[How to complete this task] Hunt through the lines below for the string "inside" and copy each one that has it.

[Recorded data]
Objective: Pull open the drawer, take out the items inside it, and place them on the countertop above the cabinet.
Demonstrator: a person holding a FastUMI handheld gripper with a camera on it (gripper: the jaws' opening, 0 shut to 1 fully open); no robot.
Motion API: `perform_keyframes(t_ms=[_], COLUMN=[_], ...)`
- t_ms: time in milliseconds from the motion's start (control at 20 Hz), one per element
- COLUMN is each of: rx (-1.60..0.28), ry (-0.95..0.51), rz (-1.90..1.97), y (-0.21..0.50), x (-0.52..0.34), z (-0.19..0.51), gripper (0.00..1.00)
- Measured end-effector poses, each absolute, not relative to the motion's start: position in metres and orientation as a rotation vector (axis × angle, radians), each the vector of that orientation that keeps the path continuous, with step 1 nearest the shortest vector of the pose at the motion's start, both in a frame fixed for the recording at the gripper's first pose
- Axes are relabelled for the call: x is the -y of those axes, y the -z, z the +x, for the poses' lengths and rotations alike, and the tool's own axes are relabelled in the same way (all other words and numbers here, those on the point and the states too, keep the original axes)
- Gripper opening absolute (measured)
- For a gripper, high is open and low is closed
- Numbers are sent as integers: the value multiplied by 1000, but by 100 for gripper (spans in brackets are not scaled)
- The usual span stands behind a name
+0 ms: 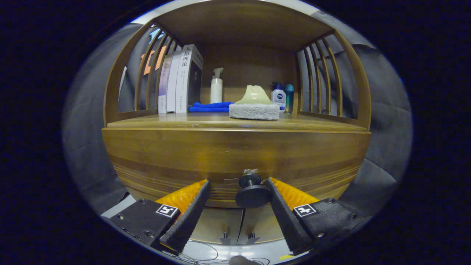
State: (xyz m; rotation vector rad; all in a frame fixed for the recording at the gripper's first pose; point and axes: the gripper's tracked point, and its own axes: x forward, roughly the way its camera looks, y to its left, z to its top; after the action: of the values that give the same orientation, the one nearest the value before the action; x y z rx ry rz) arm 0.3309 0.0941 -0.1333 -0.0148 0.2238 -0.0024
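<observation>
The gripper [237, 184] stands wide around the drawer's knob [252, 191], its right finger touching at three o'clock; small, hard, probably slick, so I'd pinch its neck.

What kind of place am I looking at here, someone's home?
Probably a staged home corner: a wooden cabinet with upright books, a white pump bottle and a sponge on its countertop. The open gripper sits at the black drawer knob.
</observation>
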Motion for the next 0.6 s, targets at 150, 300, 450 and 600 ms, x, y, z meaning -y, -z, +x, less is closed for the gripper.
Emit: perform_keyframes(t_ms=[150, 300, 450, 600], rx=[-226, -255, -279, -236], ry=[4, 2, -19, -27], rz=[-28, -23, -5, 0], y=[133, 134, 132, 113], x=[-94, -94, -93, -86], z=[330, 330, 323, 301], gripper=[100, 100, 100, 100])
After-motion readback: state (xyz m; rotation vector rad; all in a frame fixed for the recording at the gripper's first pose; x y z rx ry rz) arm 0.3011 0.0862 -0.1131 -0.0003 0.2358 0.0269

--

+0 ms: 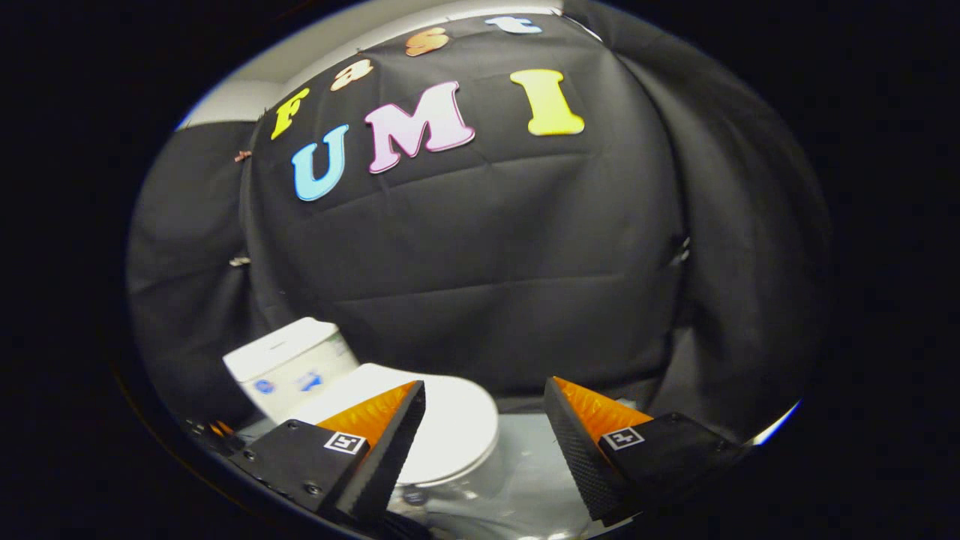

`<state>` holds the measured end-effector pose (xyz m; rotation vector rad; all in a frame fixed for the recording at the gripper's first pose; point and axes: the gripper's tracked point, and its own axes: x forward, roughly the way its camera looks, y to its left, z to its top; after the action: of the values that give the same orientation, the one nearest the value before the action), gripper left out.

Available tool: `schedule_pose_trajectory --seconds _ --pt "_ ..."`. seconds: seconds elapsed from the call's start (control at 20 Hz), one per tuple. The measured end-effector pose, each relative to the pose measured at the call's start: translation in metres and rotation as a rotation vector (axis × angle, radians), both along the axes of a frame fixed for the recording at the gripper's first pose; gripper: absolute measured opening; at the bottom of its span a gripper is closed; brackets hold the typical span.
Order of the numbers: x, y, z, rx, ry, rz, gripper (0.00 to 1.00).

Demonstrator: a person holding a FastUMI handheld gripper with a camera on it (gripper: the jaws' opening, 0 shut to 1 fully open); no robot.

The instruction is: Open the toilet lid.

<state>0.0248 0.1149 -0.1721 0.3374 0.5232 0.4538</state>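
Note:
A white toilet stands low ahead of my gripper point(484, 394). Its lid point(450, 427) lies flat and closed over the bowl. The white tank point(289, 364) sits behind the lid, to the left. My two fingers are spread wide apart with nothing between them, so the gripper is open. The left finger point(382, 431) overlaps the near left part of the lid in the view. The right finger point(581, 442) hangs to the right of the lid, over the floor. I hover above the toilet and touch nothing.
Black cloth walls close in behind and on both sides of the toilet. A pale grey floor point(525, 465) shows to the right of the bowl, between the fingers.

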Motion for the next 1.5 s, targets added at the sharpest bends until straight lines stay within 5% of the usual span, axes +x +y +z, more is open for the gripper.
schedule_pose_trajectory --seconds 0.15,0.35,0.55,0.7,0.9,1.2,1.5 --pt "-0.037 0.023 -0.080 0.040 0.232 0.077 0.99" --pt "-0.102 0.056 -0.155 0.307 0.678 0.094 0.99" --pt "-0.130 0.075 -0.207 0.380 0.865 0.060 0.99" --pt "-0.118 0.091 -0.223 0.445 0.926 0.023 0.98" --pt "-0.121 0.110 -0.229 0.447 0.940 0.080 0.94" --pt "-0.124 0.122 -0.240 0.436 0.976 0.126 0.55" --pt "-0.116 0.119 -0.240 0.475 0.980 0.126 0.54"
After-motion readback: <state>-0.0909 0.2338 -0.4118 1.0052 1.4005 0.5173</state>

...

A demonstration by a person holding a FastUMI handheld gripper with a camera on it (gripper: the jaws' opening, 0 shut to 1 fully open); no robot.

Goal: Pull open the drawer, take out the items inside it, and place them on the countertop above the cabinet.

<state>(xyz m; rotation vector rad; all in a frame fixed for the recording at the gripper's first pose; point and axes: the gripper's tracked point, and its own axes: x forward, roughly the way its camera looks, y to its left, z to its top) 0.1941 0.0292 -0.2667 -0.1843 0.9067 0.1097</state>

[Task output]
Objective: Pull open the drawer, take out the items inside it, and place them on the countertop above the cabinet.
Goal: Pull open the drawer, take out the items inside it, and place them on the countertop above the cabinet.

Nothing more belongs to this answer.